Assignment: Where the string "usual" occurs in a line of the data below, that line should be copied.

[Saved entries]
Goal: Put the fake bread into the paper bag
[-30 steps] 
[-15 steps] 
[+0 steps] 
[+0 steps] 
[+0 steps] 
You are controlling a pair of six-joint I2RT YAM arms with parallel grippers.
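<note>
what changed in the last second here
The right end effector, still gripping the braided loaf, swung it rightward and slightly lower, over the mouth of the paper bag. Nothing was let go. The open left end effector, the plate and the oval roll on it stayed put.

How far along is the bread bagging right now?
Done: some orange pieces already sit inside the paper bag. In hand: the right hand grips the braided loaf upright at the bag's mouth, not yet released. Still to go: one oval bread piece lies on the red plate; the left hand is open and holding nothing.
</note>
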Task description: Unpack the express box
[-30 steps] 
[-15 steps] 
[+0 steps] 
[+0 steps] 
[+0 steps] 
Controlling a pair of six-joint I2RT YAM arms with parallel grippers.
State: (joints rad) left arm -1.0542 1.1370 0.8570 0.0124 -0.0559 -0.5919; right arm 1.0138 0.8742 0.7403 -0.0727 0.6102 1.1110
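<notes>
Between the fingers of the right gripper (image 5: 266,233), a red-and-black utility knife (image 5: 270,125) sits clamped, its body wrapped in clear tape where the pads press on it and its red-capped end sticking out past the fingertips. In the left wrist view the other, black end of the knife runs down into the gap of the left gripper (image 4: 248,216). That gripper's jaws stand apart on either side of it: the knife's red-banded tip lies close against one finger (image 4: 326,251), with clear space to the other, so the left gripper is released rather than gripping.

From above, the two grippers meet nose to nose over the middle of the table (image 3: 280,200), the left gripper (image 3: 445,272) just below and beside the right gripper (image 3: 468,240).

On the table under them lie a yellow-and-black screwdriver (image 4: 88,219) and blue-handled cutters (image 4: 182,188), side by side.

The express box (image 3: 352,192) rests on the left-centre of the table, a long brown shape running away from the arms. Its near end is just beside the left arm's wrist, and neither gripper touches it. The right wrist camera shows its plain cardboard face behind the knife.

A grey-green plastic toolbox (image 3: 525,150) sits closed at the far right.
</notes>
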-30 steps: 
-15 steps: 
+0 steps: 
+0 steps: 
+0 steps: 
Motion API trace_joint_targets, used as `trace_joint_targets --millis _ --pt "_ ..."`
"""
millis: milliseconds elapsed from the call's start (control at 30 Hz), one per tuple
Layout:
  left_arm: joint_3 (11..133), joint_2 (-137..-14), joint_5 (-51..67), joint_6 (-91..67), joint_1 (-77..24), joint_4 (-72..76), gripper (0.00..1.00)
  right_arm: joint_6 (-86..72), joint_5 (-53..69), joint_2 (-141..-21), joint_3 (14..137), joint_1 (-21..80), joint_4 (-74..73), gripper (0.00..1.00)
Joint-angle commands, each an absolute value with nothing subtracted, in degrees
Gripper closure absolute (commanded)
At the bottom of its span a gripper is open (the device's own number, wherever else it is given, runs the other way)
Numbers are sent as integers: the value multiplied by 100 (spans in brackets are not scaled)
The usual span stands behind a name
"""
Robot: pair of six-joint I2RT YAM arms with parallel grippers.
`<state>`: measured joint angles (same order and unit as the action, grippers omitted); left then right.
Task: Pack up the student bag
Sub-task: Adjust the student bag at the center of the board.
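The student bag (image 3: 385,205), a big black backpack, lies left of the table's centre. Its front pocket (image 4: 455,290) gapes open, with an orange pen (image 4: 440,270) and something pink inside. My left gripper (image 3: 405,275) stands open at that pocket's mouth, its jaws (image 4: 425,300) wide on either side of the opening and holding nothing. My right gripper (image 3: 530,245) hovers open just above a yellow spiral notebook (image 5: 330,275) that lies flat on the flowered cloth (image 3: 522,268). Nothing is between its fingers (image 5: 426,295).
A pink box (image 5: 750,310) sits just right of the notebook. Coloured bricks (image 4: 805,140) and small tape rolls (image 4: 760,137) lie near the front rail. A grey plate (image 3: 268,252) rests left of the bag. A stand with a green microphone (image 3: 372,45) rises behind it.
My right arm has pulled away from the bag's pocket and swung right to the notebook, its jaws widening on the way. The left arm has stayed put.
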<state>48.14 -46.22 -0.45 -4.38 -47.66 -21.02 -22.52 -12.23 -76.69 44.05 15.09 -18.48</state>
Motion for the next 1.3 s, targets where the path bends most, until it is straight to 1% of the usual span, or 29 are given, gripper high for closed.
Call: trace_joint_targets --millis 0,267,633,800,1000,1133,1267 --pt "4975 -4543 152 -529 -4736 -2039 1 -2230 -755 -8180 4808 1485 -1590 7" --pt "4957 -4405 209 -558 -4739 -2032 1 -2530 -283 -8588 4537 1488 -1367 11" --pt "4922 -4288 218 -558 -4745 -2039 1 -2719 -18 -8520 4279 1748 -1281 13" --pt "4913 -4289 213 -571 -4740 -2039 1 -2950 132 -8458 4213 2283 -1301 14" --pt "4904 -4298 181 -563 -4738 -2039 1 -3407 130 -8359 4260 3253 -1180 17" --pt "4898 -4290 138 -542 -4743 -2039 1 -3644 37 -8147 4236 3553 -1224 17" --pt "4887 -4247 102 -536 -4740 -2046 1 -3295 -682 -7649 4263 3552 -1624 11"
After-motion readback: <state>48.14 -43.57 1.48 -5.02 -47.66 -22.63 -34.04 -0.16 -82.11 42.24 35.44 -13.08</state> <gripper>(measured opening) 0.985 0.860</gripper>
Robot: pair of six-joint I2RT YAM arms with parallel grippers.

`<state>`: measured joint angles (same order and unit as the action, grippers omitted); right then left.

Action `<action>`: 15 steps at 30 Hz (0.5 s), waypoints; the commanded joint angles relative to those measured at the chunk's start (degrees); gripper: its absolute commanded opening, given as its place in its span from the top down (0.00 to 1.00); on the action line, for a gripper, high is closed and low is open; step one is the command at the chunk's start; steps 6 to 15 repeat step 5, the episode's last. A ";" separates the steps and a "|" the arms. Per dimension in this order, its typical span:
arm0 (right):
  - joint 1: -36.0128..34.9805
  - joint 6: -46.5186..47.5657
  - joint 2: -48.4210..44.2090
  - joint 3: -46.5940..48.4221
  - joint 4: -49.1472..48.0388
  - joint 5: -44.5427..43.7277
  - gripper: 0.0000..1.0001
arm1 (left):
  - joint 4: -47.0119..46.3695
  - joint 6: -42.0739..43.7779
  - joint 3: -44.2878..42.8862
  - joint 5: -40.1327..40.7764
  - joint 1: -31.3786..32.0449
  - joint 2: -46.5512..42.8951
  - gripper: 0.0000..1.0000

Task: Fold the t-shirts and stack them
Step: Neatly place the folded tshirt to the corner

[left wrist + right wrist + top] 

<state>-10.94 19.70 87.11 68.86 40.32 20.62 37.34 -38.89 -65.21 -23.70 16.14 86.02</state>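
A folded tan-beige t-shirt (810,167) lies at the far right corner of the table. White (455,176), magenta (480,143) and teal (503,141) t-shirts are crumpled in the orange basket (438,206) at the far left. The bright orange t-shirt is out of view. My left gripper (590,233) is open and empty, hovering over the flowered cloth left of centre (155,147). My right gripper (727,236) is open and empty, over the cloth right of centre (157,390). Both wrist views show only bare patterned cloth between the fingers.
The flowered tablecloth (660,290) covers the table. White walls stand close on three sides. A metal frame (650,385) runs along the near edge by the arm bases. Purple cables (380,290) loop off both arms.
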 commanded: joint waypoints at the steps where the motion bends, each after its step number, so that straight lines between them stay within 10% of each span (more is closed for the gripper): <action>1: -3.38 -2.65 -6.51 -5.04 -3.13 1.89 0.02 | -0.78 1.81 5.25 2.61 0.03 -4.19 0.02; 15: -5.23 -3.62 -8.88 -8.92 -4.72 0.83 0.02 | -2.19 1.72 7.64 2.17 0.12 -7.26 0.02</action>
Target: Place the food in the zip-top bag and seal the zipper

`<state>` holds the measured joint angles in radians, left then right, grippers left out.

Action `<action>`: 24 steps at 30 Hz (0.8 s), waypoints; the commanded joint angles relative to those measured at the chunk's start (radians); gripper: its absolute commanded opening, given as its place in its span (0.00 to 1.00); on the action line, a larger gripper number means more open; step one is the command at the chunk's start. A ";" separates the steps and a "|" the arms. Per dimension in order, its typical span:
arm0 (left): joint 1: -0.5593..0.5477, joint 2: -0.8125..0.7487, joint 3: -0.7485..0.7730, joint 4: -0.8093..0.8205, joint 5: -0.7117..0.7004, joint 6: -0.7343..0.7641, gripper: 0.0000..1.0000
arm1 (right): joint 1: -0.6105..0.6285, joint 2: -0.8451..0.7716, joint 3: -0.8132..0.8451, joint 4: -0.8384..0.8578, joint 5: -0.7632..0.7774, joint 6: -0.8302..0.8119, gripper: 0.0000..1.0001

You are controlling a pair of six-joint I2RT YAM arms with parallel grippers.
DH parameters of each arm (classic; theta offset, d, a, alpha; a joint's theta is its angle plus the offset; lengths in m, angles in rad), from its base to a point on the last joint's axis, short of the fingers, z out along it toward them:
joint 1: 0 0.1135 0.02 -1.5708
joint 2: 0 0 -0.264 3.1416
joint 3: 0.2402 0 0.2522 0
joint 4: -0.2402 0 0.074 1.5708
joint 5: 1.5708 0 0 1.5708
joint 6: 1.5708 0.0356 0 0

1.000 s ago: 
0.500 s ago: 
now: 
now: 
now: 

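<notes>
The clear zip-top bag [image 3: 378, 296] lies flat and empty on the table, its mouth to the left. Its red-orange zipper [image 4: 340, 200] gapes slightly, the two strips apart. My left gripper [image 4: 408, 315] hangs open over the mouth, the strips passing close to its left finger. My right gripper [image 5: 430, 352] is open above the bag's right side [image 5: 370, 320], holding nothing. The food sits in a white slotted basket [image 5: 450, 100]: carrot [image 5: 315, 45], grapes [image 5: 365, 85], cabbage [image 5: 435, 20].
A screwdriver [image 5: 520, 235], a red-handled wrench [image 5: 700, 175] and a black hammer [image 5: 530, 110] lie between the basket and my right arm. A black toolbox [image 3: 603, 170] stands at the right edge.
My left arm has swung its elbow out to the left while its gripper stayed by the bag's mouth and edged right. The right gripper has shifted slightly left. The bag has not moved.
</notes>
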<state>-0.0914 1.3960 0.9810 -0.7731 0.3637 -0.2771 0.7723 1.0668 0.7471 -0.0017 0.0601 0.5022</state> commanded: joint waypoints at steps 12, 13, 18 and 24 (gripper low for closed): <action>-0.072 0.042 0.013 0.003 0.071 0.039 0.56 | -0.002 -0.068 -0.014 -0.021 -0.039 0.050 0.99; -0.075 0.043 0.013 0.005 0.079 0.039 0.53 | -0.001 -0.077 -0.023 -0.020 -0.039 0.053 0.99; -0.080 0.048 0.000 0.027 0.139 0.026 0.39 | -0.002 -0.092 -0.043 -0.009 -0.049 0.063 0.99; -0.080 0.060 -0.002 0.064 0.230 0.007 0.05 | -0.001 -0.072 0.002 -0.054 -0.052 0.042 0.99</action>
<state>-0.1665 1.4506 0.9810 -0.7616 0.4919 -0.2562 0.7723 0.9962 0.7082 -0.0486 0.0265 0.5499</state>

Answer to this task:
The usual span stands behind a name
Motion for the next 1.3 s, targets where the path bends most, until it is straight to 1% of the usual span, or 29 are given, gripper high for closed.

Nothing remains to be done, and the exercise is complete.